What are Service Level Agreements?

The "Fast Lane" Answer

An SLA (Service Level Agreement) is a part of a standardized service contract in which specific aspects of a service are defined by a service provider. Often, it specifies which things are the company's fault, which things are not the company's fault, and what kind of "Whoops—our bad" compensation you're guaranteed if the company doesn't meet their own standards.

If you've ever heard a business make a promise before, something like "Get your pizza in 20 minutes or less, or it's free", then you've encountered a basic example of a Service Level Agreement. SLAs are things you're likely to see amongst tech companies in general. As an address validation service, we provide one regarding our services (like our USPS APIs), our services' functionality, and what you can expect when you use them.
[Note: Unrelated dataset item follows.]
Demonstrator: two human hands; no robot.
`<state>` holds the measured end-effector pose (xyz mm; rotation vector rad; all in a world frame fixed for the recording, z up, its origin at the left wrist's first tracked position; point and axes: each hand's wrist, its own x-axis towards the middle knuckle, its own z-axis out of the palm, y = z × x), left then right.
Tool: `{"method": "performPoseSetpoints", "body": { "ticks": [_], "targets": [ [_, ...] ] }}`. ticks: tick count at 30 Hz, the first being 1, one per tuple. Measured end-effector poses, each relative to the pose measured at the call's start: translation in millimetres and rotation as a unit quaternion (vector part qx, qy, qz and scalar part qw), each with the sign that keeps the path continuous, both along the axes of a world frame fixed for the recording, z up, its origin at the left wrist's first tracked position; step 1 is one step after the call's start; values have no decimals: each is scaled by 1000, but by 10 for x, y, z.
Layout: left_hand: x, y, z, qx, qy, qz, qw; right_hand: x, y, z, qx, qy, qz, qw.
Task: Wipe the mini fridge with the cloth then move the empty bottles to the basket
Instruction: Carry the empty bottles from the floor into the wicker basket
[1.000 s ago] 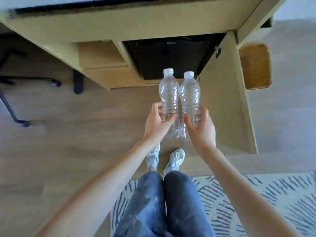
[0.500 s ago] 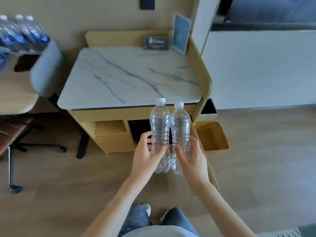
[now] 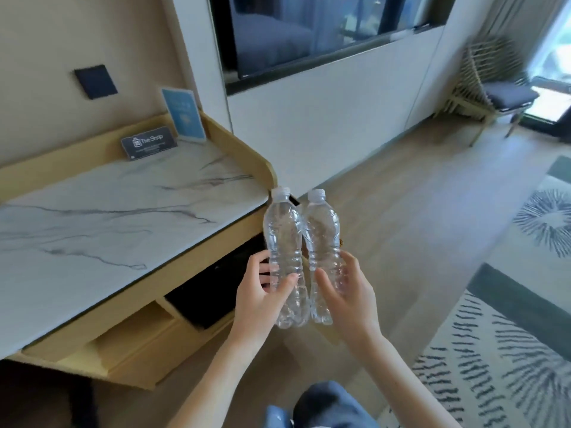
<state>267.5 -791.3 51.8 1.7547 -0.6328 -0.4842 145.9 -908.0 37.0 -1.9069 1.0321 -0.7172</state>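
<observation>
Head view: 2 empty bottles [image 3: 301,257], light and crushable, stand upright, touching; left hand [image 3: 262,299] and right hand [image 3: 346,291] each grip 1 low down.

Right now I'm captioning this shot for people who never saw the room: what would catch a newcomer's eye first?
Two clear, empty-looking bottles stand upright side by side at centre, the left bottle in the left hand, the right bottle in the right hand. To their left spreads a white marble counter with a dark sign and a blue card at its back edge.
</observation>
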Motion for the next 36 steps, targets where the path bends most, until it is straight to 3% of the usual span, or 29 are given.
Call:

Our SLA here at Smarty essentially guarantees three things:

Sub-500 millisecond response times on requests we receive (internet latency not included)
At least 99.98% uptime in any given month
We promise to credit your account with free service if we ever fail to fulfill either promise.

So whether your SLA is for a pizza-delivery time, or for how fast you can validate an address in Istanbul, Service Level Agreements tell you what you can expect from a service provider.

The "Scenic Route" Answer

The Good News

"Hello, my name is Inigo Montoya…"

The first—perhaps most important—thing an SLA does is tell you what the company is going to do. It is a contract: the company gives you a written statement, telling you just what you can expect out of them. This is done by way of clearly defined "metrics," measurements of performance that the provider feels firmly confident they can consistently meet and frequently exceed.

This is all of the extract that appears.